I am attempting to create an extremely basic server that just allows the Client to login, hopefully to a empty null world and maybe send some very basic information such as the suns position, area name, amount of money, 1 or 2 prims, flat terrain etc... I want to create it from scratch without relying on the SL viewer code or the libsecondlife stuff to ensure i understand everything. I would also like the server to handle all the elements of the login, ie not using a web server for the login stuff.
So far the server allows the completion of step 1 of the Authentication Flow
Its not very advanced or prwdy and works by parroting the clients requests back to it, this is enough of a hack to trick the client into continuing however incorrect sequence numbers etc are sent.
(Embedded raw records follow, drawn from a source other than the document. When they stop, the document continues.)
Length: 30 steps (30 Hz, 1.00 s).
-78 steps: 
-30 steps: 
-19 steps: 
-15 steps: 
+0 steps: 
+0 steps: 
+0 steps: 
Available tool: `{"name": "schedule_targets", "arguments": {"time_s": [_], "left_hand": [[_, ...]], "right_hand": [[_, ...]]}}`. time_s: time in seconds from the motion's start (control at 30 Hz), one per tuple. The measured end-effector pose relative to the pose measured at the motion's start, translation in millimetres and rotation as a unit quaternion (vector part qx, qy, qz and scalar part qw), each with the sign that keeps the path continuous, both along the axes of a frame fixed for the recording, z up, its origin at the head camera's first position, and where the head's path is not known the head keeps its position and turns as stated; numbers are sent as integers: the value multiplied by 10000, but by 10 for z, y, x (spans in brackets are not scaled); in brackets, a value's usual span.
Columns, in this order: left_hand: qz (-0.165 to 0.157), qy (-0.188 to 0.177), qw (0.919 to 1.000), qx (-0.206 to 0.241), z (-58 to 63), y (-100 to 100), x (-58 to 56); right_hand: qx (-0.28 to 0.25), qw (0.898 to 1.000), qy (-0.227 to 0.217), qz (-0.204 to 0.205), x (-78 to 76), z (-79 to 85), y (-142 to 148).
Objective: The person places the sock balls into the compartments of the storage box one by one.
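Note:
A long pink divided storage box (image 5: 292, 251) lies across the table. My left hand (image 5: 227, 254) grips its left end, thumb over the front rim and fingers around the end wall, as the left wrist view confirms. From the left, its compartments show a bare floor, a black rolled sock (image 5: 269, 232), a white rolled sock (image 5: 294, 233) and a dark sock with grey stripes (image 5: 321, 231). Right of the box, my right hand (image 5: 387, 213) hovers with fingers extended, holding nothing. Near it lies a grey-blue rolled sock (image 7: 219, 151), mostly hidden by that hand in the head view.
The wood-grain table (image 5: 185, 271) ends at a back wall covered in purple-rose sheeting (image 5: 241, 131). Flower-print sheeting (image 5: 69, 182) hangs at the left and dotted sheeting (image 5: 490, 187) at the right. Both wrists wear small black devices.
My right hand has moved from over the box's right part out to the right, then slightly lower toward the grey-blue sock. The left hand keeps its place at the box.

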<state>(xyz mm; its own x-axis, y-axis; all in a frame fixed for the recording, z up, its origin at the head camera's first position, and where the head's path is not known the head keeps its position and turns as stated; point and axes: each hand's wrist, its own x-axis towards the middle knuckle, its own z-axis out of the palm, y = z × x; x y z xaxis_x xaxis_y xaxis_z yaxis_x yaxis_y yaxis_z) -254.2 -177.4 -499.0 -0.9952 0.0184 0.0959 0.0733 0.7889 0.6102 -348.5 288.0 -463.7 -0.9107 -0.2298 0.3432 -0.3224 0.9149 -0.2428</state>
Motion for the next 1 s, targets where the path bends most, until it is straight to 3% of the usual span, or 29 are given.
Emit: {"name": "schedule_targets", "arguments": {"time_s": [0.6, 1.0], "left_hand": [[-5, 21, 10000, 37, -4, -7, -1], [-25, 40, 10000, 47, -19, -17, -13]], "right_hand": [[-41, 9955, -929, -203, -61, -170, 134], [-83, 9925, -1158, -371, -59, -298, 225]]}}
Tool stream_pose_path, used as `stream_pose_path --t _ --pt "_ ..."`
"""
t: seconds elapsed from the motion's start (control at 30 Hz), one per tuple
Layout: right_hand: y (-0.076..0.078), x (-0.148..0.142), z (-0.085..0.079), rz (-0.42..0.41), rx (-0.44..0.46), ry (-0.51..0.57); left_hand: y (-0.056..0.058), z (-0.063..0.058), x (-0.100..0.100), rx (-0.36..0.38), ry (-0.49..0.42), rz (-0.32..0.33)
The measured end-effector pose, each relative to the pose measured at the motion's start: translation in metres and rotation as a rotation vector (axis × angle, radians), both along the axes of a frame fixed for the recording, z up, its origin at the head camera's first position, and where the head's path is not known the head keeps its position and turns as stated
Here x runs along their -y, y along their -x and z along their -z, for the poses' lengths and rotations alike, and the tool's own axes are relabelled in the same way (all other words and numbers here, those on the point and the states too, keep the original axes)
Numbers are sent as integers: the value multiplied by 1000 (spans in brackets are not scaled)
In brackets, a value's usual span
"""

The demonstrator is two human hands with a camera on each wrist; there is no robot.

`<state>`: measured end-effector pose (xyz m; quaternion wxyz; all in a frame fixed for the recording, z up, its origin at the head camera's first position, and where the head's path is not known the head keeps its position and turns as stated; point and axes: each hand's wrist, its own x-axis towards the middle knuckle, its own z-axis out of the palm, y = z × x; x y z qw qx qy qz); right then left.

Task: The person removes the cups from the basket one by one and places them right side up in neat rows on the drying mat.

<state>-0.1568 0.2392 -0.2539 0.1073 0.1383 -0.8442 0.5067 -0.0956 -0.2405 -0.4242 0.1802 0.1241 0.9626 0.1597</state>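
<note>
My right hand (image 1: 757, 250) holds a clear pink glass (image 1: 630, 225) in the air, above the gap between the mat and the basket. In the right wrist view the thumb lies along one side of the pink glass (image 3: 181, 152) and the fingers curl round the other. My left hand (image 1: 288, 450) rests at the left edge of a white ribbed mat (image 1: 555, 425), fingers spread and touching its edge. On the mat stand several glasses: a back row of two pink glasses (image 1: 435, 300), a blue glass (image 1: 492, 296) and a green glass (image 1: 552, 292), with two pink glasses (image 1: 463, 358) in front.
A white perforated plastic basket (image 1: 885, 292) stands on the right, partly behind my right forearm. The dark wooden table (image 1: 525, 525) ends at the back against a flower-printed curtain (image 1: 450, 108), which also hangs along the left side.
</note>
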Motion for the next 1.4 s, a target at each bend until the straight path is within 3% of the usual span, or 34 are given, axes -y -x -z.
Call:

Stuff used: netcat, wireshark(Ethereal), C#/Mono/Monodevelop
I'm doing this under Ubuntu but any form of Linux should be fine (theres also a port of SL on Solaris now apparently), netcat and wireshark have windows ports also. I have never actually learned C#, but i have done Java, C and C++ so with the help of Google its fairly easy to work it out as I go. I chose C# as I haven't used it much previously, its also being incorporate into SL for the scripting language and libsecondlife appears to be written in it.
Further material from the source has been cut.